Le pitch : Carl (notre bon Jimmy), simple employé de banque, a une vie médiocre et s’enfonce dans un cercle vicieux : il sort peu, reste dans son train-train quotidien et refuse toutes les opportunités pour sortir de cette routine qui s’offrent à lui. C’est la rencontre d’un vieil ami qui lui conseille un changement de vie radical qui va tout faire basculer : désormais, dès que quelqu’un lui proposera quelque chose, que ce soit un clochard lui demandant son téléphone, sa voisine octogénaire lui proposant une gâterie ou un distributeur de trac lui proposant un concert de bizarre-métal, sa réponse devra être OUI !
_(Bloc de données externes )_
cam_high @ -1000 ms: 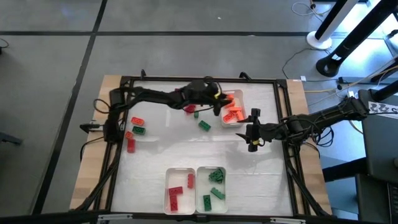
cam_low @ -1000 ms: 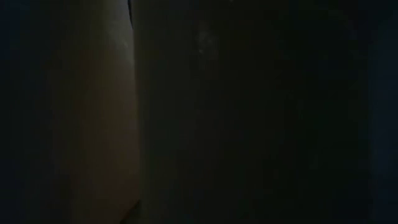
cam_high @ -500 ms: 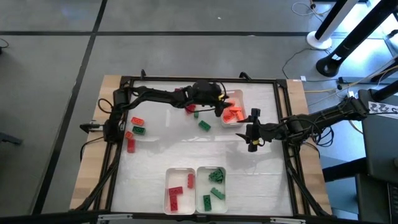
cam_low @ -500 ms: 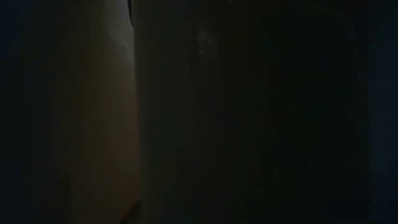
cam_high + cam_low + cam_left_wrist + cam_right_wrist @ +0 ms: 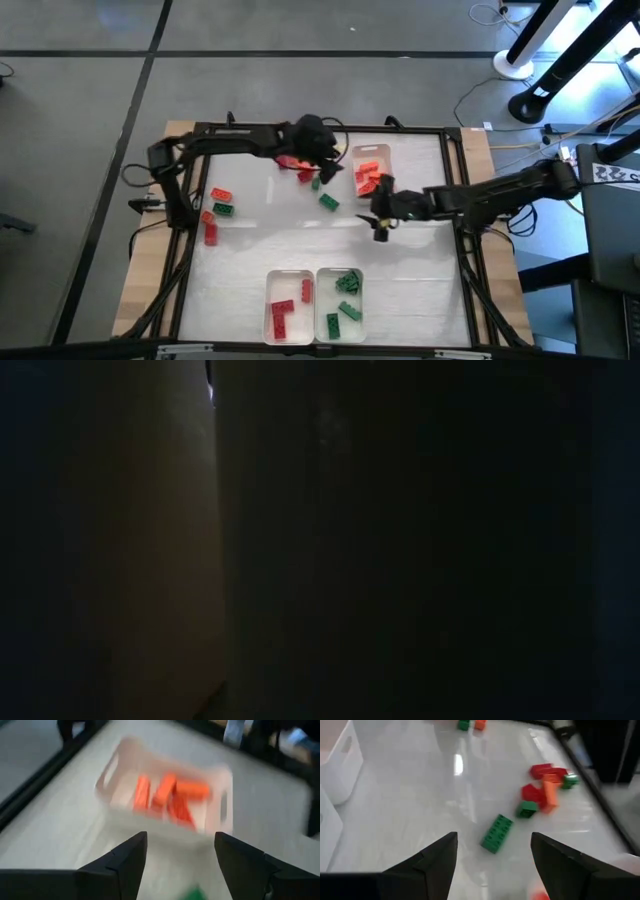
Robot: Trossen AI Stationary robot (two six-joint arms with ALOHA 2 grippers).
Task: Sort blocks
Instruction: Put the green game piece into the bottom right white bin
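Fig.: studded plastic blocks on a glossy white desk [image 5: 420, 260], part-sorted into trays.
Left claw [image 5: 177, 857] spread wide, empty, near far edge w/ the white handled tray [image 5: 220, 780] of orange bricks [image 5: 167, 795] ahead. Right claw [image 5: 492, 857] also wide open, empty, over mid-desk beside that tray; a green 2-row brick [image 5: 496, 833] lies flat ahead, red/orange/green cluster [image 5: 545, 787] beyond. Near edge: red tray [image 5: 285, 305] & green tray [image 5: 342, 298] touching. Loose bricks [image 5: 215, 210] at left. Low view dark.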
Carrey saute ainsi de son rôle de quadragénaire divorcé dépressif à celui d’heureux hippie vivant sa vie au jour le jour. Servi par un casting enthousiaste (dont le manager raté de Flight of the Conchords, idéal), Yes Man! reste un film taillé sur mesure pour Jim Carrey qui lui donne toute son âme.
Un bon divertissement, 1h43 pendant lesquelles on ne s’ennuie pas. A voir à la fin, le superbe générique respectant tous les standards graphiques du moment.